その時、石川の後ろで勢い良く扉が開かれた。
「アー、ひどい雨アルねー。もうビショビショよー。」
髪も服もびしょ濡れになった女がタオルを持って飛び込んできた。
その姿を見て、体格の良い女の反対側に腰掛けていた女が声をかける。
「聞いたっぺよ、ルル。お前、ガキを仕留め損ねたんだっぺ?」
「うるさいアルよ、小湊。ちょっと油断しただけアルね。」
そうだ。今入ってきたこの女は、ついさっき加護を傷付けた女だ。
二人の間に険悪なムードが漂う。見かねた体格の良い女が間に入る。
「止めろ、二人とも。ウチらは今は仲間なんだ。そうだろ、稲葉?」
「そうやな、信田の言う通りや。止めときや。」
稲葉と呼ばれた口の大きな女の一言で、小港とルルは大人しくなった。
「久し振りにウチらの測量士さんが帰って来たんや。祝宴でもしよか、なあ石川?」
この島を恐怖に貶めている海賊団。その中心メンバーがここに集結していた
四人の首領の稲葉・信田・小湊・ルル、そして幹部の石川梨華。
545第三章 絆:02/02/05 19:50 ID:bZhbKzGV
ソニンは後藤をトロピカ〜ル号の船室のベッドに移していた。
辺りはすでに暗くなっている。それに加えてどしゃ降りの雨。
加護の事が心配だ。しかし、後藤をこのまま一人で残して行く訳にはいかない。
「…真希さん、早く目を覚まして…。」
後藤はまた熱をぶり返し、大量の汗をかいていた。
ソニンは服を破って包帯代わりにしていた布を外す。
(真希さん…、綺麗…。)
ソニンは目を奪われた。
後藤の白い肌、そして服の上からは分からなかったが、
細い身体の割には比較的大きく、形の良く整った二つの乳房が露わになった。
同じ女性でありながら、見惚れてしまう程の美しさ。
無意識にソニンは後藤の体に真っ直ぐに縦に入った傷を撫でる。
「……!」
後藤の体が痛みにビクッと動いた。

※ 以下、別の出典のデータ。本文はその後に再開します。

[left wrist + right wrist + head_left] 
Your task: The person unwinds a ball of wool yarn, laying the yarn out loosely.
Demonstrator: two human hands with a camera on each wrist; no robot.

ソニンは正気を取り戻す。
(…アタシ、何してるニダ…。)
ソニンは手早く後藤の汗を拭き、傷薬を塗って新しい包帯を巻きつけた。
そして、椅子をベッドの横に持ってきて腰掛けた。
546第三章 絆:02/02/05 19:52 ID:bZhbKzGV
ソニンは目を覚ました。いつの間にか眠っていたらしい。
外はすでに明るくなっていた。昨日の雨のおかげか、空気が澄んで爽やかな朝だ。
ソニンは後藤の額に手を乗せる。熱は無い。汗もかいていないようだ。
「…良かった。」
ひと安心して、ソニンは甲板に出た。大きく伸びをする。
結局、加護は戻ってこなかった。ソニンの胸に不安がよぎる。
するとその時、遠くから船に近付く数人の影があった。
ソニンは目を凝らす。そして驚愕した。
真ん中にいる女。そいつは石川が見ていた手配書に載っていた四人の内の一人だ。
こんな状態の後藤が見つかったらマズイ。
かといって、船を出すと加護が帰ってくる場所が無くなってしまう。
ソニンはある事を決意した。眠り続ける後藤に向かって優しく微笑む。
(真希さん、ゴメンなさい。少しの間、一人にしちゃいますネ…。)
ソニンは腰の刀を確かめた。とにかく、今は自分のやれる事をやるだけだ。
タン!
軽やかに船を飛び降りる。そして、全速力で駆け出した。
547第三章 絆:02/02/05 19:54 ID:bZhbKzGV
ソニンはわざと見つかる様に走っていた。女の周りにいた男たちが叫ぶ。
「小湊様!あそこに怪しい奴が!」
「追うっぺ!…あたしはルルみたいなヘマはしないっぺよ。」
今日は小湊が見回りの日だった。小湊は張り切っていた。
昨日、ルルが仕留め損なった奴がどこかにいるに違いない。
そいつを始末すれば、立場は確実に自分の方が上になる。
男たちを引き連れてソニンの後を追いかけた。

ソニンは全員ついてきた事を確認しながら、追いつかれない様に、
それでいて離れすぎない様に走った。
(…このくらいでいいかな…?)
船からはかなり離れた。恐らく、船に人がいる事には気付いていないはず。
ソニンだって腕には自信がある。だてに厳しい修行を積んではいない。
精神面の弱かったソニンだが、怪しい陰陽師の祈祷によってそれも克服した。
後藤が旅立ってからの道場のエースはソニンだった。
和田道場で旅に出るのを許されるのは一人前の剣士のみ。
それにここなら自分の力を十分に発揮できる。ソニンは林の中で立ち止まった。